(Source records)
┄┄┄┄┄┄┄┄┄┄┄┄┄┄┄┄┄┄┄┄
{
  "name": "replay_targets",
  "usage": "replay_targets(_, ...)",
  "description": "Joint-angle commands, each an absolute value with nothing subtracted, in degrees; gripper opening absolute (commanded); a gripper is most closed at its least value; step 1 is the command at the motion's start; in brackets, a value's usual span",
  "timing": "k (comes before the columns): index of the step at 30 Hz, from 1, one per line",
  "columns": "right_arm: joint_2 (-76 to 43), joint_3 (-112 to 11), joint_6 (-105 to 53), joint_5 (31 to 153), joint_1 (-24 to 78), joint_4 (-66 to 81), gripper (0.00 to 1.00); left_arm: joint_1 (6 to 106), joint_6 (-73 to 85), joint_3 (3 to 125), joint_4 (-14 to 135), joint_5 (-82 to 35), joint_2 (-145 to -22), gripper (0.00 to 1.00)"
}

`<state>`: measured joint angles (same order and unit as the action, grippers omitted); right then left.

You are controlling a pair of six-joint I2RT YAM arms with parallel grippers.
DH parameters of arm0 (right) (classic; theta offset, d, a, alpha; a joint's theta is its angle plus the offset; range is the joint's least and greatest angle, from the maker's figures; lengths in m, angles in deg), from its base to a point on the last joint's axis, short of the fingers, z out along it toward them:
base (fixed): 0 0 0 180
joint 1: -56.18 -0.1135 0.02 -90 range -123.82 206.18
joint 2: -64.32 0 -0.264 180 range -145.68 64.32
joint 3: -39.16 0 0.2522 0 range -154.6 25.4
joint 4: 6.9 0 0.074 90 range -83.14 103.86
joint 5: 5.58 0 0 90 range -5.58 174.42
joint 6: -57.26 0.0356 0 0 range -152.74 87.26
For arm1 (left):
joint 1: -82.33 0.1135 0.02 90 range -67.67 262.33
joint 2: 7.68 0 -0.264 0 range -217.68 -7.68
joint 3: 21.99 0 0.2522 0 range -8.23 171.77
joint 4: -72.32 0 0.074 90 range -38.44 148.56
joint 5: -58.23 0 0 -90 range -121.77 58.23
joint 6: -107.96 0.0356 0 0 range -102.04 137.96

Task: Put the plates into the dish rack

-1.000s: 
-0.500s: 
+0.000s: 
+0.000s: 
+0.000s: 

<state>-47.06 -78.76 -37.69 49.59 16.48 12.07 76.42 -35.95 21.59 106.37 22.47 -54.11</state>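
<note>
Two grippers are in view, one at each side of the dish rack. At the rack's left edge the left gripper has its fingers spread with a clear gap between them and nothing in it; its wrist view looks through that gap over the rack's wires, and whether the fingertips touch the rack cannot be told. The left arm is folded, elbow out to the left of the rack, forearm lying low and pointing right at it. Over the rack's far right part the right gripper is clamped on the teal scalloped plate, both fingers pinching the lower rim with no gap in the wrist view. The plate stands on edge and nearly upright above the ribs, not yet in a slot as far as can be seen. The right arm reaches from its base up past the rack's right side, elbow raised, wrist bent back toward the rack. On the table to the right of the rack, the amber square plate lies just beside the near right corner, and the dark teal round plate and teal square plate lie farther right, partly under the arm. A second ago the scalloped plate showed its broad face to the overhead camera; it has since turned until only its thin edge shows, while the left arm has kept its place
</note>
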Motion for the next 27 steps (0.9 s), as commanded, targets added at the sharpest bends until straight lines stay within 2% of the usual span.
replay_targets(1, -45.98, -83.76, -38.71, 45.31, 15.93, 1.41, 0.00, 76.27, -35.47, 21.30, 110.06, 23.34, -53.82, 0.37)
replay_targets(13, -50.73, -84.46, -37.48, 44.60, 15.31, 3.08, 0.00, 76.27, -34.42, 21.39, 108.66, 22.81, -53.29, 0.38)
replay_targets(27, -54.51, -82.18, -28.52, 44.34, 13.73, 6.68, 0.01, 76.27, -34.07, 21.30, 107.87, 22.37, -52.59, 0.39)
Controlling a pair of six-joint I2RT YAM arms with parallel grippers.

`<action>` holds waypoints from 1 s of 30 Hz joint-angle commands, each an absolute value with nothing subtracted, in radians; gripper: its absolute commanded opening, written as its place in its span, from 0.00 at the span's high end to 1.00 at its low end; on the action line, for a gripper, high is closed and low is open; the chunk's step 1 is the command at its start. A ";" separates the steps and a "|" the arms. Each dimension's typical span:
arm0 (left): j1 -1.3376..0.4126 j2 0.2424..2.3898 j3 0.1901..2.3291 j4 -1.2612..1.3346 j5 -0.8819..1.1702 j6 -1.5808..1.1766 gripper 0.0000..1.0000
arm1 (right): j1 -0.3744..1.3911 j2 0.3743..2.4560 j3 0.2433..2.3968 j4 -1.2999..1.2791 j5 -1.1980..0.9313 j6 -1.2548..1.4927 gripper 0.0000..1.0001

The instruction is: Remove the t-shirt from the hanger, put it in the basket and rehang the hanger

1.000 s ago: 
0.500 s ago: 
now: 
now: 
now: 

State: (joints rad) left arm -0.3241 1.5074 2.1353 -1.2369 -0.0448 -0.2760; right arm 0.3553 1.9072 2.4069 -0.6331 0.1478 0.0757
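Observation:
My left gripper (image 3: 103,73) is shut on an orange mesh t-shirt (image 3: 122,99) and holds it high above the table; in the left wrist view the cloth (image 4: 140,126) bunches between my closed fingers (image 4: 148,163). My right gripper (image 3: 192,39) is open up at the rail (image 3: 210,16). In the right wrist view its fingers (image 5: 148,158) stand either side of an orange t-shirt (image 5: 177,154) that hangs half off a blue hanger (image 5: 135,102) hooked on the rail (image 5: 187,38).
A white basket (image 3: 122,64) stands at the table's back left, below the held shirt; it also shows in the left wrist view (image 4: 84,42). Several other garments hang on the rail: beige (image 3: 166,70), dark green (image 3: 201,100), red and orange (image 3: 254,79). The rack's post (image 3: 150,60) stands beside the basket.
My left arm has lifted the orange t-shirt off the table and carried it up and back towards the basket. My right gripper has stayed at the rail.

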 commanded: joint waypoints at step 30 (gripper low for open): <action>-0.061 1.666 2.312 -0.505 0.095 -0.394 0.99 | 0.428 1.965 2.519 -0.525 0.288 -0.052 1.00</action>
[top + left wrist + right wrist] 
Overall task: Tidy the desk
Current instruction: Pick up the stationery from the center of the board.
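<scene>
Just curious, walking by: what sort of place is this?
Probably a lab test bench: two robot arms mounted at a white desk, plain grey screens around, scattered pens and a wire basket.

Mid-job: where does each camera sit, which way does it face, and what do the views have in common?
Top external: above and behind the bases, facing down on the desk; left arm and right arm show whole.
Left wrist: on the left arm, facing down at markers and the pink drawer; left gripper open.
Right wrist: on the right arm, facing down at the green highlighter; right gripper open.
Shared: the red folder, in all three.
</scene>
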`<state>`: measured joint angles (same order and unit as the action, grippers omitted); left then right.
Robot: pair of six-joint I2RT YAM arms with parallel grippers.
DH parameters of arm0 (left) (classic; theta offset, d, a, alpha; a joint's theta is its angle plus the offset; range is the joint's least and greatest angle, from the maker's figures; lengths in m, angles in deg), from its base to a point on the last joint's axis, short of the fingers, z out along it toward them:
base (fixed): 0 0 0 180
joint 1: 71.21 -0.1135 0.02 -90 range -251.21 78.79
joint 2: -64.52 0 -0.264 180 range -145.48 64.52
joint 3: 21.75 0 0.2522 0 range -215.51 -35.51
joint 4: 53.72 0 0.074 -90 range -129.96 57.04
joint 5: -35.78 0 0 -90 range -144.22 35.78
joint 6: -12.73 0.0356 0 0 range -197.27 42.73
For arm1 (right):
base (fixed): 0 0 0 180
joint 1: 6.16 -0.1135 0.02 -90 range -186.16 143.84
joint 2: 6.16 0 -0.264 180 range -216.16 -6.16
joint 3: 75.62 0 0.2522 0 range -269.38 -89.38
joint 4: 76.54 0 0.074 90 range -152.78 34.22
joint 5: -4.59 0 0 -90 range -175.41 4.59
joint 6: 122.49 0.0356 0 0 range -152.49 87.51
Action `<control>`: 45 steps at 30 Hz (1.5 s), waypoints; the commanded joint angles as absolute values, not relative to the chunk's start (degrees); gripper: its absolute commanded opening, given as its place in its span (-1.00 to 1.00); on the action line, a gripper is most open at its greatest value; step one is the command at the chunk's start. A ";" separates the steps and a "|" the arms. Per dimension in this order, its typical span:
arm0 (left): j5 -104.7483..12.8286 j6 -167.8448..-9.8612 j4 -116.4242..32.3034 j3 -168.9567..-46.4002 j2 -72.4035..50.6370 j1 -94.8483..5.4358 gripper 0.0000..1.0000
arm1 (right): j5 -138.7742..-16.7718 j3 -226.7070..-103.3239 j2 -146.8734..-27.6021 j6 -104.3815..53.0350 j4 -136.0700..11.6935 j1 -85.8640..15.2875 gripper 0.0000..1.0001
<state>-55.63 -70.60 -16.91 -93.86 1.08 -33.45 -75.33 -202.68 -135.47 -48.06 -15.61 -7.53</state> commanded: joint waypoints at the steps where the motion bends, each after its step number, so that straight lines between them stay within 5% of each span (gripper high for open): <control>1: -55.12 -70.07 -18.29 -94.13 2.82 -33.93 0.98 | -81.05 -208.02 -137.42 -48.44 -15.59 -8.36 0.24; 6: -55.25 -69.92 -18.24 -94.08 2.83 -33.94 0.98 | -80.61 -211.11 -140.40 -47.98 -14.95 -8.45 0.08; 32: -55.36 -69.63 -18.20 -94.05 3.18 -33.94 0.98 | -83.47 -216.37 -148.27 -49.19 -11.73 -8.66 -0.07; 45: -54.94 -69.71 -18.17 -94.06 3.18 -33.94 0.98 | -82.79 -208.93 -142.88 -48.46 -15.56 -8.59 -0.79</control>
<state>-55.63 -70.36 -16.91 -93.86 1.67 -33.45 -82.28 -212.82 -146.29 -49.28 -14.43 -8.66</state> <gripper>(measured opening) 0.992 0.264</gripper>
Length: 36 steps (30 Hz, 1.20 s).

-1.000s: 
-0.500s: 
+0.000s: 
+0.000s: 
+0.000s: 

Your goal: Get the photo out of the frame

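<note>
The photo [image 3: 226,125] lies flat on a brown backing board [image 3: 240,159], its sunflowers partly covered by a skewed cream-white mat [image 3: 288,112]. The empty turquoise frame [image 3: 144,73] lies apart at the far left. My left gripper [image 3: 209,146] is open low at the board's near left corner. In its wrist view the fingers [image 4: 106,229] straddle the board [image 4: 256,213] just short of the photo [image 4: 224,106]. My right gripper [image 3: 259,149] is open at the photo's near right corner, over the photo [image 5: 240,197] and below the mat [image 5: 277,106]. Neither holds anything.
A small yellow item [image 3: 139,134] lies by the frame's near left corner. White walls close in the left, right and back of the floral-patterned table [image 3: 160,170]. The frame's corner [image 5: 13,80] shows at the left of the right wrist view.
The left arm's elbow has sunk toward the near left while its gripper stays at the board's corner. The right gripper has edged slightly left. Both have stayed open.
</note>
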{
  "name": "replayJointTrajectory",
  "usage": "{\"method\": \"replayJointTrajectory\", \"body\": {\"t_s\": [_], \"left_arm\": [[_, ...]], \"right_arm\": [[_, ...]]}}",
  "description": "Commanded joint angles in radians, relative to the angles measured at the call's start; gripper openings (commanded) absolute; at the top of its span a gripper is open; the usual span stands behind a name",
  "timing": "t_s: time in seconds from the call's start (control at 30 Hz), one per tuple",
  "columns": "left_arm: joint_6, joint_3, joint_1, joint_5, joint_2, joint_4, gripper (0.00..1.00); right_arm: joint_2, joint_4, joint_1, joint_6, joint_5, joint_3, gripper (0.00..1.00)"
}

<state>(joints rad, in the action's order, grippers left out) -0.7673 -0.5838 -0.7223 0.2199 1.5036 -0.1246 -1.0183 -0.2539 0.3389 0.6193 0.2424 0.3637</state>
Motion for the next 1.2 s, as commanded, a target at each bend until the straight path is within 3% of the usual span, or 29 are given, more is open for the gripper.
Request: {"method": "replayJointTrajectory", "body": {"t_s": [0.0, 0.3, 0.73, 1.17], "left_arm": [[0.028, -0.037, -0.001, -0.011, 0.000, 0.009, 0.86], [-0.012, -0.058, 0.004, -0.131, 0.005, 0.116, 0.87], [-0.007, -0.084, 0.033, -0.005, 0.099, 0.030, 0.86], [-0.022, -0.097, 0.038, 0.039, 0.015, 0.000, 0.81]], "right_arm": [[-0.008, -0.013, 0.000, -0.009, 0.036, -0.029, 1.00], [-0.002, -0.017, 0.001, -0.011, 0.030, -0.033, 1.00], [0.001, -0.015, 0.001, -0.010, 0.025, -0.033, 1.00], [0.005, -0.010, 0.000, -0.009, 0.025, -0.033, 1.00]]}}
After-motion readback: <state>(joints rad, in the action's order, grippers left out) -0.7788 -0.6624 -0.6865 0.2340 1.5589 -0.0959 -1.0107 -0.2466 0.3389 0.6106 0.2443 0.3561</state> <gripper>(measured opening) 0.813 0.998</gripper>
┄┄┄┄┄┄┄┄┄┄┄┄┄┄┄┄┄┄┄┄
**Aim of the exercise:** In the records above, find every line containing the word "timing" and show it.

**Worked solution:**
  "timing": "k (comes before the columns): index of the step at 30 Hz, from 1, one per line",
  "timing": "t_s: time in seconds from the call's start (control at 30 Hz), one per tuple",

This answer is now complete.